WHAT YOU NEED TO DO: The answer should consist of each line below that contains the word "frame".

DATASET:
########################################

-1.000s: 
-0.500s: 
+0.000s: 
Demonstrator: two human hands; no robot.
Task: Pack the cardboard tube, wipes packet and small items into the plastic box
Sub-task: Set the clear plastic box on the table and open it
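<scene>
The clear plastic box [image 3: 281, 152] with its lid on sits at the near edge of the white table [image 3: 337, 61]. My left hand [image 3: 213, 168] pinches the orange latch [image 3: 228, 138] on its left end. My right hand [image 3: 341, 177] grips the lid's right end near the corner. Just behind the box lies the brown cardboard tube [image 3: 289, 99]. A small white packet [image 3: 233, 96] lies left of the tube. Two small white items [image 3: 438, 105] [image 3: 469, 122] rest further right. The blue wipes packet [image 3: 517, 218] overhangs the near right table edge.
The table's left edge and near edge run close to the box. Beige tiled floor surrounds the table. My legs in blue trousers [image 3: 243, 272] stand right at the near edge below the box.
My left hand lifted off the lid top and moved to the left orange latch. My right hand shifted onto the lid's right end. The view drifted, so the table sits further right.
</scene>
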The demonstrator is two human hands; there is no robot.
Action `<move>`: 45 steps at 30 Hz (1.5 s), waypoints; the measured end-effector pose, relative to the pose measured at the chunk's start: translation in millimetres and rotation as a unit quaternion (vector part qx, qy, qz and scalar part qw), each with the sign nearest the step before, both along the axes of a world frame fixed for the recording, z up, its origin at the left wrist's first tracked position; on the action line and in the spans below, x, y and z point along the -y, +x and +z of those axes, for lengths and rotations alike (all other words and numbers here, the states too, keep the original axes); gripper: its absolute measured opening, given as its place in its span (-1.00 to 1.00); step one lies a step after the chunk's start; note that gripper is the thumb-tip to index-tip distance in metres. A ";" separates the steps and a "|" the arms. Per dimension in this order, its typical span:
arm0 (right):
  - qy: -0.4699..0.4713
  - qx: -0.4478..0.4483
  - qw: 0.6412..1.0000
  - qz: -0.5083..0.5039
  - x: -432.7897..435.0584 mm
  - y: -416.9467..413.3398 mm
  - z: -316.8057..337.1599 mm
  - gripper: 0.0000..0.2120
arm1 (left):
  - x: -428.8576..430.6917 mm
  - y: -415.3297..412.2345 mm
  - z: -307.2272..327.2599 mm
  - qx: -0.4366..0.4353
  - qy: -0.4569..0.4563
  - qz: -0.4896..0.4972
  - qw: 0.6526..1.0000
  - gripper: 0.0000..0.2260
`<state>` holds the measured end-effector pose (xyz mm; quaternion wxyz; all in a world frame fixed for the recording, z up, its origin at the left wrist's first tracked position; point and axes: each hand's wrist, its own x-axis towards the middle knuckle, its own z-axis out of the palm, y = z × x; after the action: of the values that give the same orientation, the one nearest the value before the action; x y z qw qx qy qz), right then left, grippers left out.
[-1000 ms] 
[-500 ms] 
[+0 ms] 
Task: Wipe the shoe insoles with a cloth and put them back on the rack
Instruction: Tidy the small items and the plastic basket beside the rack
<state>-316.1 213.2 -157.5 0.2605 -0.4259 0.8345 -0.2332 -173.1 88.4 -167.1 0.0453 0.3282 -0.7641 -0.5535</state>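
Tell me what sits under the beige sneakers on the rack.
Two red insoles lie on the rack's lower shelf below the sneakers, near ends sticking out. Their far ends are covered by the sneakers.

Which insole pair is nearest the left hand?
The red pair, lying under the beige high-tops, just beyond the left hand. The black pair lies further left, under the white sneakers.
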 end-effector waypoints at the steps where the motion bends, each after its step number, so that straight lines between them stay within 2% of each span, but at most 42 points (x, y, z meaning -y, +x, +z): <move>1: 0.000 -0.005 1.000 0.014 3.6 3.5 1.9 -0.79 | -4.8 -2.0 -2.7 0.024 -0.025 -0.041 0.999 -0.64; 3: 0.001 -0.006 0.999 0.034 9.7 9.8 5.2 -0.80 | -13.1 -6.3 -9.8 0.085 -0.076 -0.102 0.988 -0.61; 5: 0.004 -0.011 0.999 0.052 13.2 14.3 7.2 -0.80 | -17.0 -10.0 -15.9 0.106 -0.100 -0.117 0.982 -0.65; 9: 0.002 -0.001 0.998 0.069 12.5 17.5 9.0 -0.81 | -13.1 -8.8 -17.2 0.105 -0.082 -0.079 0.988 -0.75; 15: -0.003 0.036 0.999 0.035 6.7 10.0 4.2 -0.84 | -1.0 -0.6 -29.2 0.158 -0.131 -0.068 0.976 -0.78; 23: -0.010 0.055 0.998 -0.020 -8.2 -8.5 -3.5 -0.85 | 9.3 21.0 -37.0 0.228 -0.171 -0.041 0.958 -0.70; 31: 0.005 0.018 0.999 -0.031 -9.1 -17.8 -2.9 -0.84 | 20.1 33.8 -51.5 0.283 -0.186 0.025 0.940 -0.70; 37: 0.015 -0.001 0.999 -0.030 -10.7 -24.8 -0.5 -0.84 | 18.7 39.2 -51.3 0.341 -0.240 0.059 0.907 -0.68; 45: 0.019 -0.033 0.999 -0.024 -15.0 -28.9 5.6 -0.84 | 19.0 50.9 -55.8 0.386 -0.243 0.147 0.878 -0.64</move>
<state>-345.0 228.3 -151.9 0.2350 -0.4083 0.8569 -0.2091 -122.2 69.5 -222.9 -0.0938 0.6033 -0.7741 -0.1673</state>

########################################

TASK SOLUTION:
Action `<move>`: 45 steps at 30 Hz (1.5 s), waypoints; the measured end-effector pose, relative to the pose measured at the chunk's start: translation in millimetres and rotation as a unit quaternion (vector part qx, qy, qz and scalar part qw), each with the sign nearest the step before, both along the axes of a world frame fixed for the recording, z up, its origin at the left wrist's first tracked position; on the action line and in the spans below, x, y and z point along the -y, +x and +z of those axes, for lengths and rotations alike (all other words and numbers here, the states too, keep the original axes); gripper: its absolute measured opening, given as its place in its span (-1.00 to 1.00); step one lies a step after the chunk's start; note that gripper is the thumb-tip to index-tip distance in metres. A ";" separates the steps and a "|" the arms. Per dimension in this order, its typical span:
`<state>` holds the measured end-effector pose (xyz mm; quaternion wxyz; all in a world frame fixed for the recording, z up, its origin at the left wrist's first tracked position; point and axes: each hand's wrist, its own x-axis towards the middle knuckle, its own z-axis out of the palm, y = z × x; after the action: of the values that give the same orientation, the one nearest the value before the action; x y z qw qx qy qz), right then left, grippers left out.

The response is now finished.